- _Try it_
There is one span to output from the data below: the lines starting at the line with "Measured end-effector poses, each" and ending at the line with "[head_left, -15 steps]". Output it exactly, ends included, nothing more.

- _Given data_
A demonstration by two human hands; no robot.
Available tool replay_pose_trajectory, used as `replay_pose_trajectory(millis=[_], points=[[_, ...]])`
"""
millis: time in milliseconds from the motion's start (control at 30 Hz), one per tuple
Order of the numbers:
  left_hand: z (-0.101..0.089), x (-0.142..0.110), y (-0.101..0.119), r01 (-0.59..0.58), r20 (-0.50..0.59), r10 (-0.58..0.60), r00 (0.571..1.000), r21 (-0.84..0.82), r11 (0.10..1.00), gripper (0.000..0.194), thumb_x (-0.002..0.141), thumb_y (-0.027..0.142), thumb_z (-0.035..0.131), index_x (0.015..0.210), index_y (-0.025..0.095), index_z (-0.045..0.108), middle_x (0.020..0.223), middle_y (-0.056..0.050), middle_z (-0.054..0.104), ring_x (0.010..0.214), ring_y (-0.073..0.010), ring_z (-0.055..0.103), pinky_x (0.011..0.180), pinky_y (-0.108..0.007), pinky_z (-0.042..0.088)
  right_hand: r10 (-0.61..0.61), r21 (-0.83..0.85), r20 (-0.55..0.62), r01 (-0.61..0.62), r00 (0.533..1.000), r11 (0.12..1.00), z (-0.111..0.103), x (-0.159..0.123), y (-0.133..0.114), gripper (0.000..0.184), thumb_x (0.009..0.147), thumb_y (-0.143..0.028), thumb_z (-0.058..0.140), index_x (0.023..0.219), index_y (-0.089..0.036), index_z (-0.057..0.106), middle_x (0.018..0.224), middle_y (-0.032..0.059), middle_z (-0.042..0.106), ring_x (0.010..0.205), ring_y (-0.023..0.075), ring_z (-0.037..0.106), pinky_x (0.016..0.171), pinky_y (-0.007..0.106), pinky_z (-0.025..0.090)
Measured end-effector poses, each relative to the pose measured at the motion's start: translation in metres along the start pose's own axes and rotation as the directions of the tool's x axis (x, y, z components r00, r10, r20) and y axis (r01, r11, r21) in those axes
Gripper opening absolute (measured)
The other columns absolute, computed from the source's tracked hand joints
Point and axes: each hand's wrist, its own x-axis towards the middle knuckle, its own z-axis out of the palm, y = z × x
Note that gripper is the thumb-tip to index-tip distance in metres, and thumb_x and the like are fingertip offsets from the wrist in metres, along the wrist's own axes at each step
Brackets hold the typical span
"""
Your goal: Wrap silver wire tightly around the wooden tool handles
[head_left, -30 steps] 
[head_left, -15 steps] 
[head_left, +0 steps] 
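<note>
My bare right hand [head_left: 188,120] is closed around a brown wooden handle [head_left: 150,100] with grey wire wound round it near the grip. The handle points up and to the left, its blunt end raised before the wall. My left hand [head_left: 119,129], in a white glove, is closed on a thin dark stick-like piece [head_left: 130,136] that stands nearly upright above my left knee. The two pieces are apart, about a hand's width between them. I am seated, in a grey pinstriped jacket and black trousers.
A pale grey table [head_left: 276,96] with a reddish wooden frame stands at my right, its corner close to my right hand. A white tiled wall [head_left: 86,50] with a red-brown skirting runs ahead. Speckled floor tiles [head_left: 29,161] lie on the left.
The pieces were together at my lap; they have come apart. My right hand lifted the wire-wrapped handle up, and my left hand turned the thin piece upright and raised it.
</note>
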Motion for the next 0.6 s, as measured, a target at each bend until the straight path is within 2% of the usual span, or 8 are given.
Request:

- _Your solution_
Measured end-effector poses, each relative to the pose measured at the motion's start: translation in metres along the start pose's own axes and rotation as the directions of the tool's x axis (x, y, z components r00, r10, r20) and y axis (r01, r11, r21) in those axes
Gripper opening absolute (measured)
The other columns absolute, computed from the source's tracked hand joints
Point and axes: each hand's wrist, its own x-axis towards the middle knuckle, its own z-axis out of the palm, y = z × x
Note that gripper is the thumb-tip to index-tip distance in metres, and thumb_x and the like are fingertip offsets from the wrist in metres, along the wrist's own axes at each step
Brackets hold the typical span
"""
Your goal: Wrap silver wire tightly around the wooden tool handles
[head_left, -30 steps] 
[head_left, -15 steps] 

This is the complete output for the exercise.